> [WHAT IS BEING ASKED]: Retype each entry. Leave nothing out.

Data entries
Segment Open

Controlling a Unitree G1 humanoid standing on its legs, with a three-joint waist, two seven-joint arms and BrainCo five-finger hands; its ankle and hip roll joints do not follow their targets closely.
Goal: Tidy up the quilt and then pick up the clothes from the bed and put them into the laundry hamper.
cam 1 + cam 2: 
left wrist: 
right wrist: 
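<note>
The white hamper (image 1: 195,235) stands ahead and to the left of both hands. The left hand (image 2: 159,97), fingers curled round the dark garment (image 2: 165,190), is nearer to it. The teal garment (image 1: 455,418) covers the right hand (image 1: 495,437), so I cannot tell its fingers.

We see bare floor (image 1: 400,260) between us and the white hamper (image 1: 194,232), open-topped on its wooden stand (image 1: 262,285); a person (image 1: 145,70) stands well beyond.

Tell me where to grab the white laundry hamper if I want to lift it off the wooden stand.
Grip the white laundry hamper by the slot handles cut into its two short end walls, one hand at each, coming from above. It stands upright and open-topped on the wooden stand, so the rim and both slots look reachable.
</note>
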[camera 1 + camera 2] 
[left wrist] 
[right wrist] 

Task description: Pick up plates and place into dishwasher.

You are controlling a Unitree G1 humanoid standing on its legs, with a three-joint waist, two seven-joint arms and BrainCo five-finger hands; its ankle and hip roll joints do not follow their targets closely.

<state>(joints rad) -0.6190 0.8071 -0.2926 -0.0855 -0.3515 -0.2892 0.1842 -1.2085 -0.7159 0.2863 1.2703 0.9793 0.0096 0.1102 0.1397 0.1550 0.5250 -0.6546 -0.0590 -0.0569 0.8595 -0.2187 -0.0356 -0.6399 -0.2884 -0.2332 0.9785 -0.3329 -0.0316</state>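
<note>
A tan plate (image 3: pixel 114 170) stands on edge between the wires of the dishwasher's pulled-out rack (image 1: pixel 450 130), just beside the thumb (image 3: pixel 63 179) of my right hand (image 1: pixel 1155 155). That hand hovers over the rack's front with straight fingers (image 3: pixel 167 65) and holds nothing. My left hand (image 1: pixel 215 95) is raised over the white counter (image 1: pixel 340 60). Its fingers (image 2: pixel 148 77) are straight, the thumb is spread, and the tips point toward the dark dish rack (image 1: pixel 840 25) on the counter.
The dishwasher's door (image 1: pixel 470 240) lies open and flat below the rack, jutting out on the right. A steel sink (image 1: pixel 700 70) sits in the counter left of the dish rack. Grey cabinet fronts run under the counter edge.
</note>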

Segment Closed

> [EXERCISE RESULT]:
Controlling a Unitree G1 humanoid standing on its legs, with a three-joint waist, two seven-joint arms and BrainCo five-finger hands; its ankle and hip roll joints do not follow their targets closely.
Goal: Tidy up the quilt and then pick up the clothes from the bed and put them into the laundry hamper.
cam 1 + cam 2: 
left wrist: 
right wrist: 
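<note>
The white hamper (image 1: 195,235) stands ahead and to the left of both hands. The left hand (image 2: 159,97), fingers curled round the dark garment (image 2: 165,190), is nearer to it. The teal garment (image 1: 455,418) covers the right hand (image 1: 495,437), so I cannot tell its fingers.

We see bare floor (image 1: 400,260) between us and the white hamper (image 1: 194,232), open-topped on its wooden stand (image 1: 262,285); a person (image 1: 145,70) stands well beyond.

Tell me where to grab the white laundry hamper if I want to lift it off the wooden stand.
Grip the white laundry hamper by the slot handles cut into its two short end walls, one hand at each, coming from above. It stands upright and open-topped on the wooden stand, so the rim and both slots look reachable.
</note>
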[camera 1 + camera 2] 
[left wrist] 
[right wrist] 

Task description: Pick up plates and place into dishwasher.

You are controlling a Unitree G1 humanoid standing on its legs, with a three-joint waist, two seven-joint arms and BrainCo five-finger hands; its ankle and hip roll joints do not follow their targets closely.

<state>(joints rad) -0.6190 0.8071 -0.2926 -0.0855 -0.3515 -0.2892 0.1842 -1.2085 -0.7159 0.2863 1.2703 0.9793 0.0096 0.1102 0.1397 0.1550 0.5250 -0.6546 -0.0590 -0.0569 0.8595 -0.2187 -0.0356 -0.6399 -0.2884 -0.2332 0.9785 -0.3329 -0.0316</state>
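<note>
A tan plate (image 3: pixel 114 170) stands on edge between the wires of the dishwasher's pulled-out rack (image 1: pixel 450 130), just beside the thumb (image 3: pixel 63 179) of my right hand (image 1: pixel 1155 155). That hand hovers over the rack's front with straight fingers (image 3: pixel 167 65) and holds nothing. My left hand (image 1: pixel 215 95) is raised over the white counter (image 1: pixel 340 60). Its fingers (image 2: pixel 148 77) are straight, the thumb is spread, and the tips point toward the dark dish rack (image 1: pixel 840 25) on the counter.
The dishwasher's door (image 1: pixel 470 240) lies open and flat below the rack, jutting out on the right. A steel sink (image 1: pixel 700 70) sits in the counter left of the dish rack. Grey cabinet fronts run under the counter edge.
</note>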

The answer requires nothing further.